Ob er tatsächlich auch am Sonntag beim Rennen starten wird, ist trotz der Freigabe durch die Ärzte noch offen. Rossi hatte seine Testrunden am Montag - wegen Regens nur sehr wenige - und Dienstag in Misano nicht mit seiner Rennmaschine absolviert. Diese sei eine viel größere Herausforderung, hatte er betont. Sollte Rossi doch nicht starten können, wird er durch Michael van der Mark ersetzt.

Der 38-jährige Rossi hatte sich die Unterschenkelfrakturen bei einem Enduro-Unfall zugezogen.
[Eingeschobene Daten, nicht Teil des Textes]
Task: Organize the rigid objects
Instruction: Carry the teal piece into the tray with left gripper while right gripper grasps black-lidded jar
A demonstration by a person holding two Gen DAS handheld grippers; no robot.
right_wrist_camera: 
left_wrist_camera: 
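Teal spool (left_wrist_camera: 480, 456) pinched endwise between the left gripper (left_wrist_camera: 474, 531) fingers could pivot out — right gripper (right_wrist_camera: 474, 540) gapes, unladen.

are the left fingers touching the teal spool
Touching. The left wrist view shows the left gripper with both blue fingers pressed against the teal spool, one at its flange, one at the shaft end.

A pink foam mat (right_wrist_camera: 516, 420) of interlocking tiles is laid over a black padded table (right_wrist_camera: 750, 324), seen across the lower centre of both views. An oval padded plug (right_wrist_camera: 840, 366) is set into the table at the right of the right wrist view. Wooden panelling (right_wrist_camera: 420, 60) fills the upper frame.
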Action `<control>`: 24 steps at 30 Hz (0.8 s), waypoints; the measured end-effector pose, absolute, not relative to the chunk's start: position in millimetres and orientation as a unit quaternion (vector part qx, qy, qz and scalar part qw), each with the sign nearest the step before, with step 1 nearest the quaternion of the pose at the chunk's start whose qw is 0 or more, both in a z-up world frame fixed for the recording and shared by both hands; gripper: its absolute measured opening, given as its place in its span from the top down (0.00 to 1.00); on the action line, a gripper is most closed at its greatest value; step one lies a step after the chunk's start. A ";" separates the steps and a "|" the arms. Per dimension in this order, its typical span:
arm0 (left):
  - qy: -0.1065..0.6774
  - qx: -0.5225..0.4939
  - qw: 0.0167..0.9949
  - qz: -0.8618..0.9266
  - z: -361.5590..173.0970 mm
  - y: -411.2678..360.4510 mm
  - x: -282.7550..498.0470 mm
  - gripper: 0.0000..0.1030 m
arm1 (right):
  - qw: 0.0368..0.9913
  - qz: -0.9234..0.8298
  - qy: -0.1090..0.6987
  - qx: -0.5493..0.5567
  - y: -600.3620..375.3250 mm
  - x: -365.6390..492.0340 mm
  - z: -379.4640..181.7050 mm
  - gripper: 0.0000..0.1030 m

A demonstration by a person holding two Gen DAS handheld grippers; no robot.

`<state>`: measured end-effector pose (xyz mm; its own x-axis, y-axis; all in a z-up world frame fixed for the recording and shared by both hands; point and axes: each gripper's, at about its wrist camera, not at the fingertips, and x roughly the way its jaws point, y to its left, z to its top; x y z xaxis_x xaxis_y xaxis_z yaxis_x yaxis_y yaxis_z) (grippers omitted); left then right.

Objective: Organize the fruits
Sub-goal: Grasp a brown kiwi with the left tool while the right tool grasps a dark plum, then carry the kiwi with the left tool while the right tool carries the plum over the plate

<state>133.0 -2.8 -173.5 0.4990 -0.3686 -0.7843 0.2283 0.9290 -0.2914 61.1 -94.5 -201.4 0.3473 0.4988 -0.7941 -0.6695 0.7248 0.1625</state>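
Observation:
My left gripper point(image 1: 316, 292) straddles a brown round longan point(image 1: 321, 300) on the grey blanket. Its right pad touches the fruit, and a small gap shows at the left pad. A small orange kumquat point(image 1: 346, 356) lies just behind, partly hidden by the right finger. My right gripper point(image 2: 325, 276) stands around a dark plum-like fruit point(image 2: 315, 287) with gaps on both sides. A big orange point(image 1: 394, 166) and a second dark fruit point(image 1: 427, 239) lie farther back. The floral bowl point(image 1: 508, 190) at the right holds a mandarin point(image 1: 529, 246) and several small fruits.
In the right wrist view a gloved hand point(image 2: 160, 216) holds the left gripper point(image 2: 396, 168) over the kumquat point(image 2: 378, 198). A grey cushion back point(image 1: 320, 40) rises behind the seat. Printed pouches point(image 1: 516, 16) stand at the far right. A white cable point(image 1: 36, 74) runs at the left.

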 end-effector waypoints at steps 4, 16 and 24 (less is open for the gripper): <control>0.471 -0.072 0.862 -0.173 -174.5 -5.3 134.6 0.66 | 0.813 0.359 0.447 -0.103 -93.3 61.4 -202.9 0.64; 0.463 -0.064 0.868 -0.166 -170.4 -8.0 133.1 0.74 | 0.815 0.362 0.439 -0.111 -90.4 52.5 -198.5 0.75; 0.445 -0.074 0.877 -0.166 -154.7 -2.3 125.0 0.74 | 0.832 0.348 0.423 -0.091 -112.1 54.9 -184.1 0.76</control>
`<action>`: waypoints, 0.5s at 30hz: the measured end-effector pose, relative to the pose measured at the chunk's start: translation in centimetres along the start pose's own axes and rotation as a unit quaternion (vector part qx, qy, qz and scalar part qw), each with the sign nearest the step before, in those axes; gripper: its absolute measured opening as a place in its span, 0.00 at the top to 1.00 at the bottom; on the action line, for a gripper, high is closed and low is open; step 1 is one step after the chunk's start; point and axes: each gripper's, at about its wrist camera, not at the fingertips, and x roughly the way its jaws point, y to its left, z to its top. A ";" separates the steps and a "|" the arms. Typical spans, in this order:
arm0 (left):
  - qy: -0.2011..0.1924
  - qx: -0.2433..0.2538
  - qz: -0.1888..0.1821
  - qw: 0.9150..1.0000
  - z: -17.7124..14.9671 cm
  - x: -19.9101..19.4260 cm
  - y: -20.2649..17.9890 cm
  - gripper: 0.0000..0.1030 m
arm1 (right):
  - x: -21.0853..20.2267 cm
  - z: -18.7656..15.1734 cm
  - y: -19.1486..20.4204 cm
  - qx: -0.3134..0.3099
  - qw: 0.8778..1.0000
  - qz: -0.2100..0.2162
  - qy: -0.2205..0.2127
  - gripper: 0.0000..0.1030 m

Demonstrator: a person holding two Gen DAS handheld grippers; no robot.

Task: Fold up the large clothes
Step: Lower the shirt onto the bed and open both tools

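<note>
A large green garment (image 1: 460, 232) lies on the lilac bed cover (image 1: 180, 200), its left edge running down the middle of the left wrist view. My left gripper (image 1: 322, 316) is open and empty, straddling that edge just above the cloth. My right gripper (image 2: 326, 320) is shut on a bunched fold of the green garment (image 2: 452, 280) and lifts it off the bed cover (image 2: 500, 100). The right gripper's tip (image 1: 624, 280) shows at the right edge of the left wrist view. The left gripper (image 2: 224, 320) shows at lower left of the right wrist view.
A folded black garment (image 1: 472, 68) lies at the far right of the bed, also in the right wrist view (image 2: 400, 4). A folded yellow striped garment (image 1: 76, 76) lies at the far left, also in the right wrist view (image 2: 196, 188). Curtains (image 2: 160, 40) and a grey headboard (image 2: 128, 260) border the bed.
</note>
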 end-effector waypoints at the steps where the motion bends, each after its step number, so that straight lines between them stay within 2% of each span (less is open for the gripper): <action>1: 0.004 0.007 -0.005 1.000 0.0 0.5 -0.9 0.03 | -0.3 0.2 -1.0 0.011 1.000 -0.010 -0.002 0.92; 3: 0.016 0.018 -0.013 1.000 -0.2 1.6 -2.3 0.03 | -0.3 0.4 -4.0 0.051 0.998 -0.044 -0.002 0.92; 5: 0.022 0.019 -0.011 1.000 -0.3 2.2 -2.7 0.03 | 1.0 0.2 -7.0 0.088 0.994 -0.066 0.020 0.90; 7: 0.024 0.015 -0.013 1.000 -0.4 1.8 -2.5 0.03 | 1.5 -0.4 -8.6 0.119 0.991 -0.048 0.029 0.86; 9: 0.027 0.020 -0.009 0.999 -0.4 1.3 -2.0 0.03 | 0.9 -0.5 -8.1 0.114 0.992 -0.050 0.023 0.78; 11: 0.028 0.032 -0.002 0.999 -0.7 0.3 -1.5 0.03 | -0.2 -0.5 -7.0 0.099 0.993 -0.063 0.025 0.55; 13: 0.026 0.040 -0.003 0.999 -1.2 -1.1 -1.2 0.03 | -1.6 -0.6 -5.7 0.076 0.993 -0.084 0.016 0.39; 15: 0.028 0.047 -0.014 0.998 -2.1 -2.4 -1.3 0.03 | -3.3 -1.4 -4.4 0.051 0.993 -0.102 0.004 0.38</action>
Drei Wochen später erschien er bestens gelaunt an der an der Rennstrecke in Alcañiz. Rossi wurde in einer Kombi-Limousine auf dem Gelände des MotorLands Aragón vorgefahren. Auf einer Krücke humpelte er zum Truck seines Teams und mühte sich mithilfe des Geländers die sechs Stufen hinauf zum Eingang. Das rechte Bein steckte in einem Kompressionsstrumpf.

Im Gesamtklassement belegt Rossi vor den fünf letzten Rennen der Saison den vierten Platz. Er hat 42 Punkte Rückstand auf den Honda-Fahrer Marc Marquez auf Platz eins.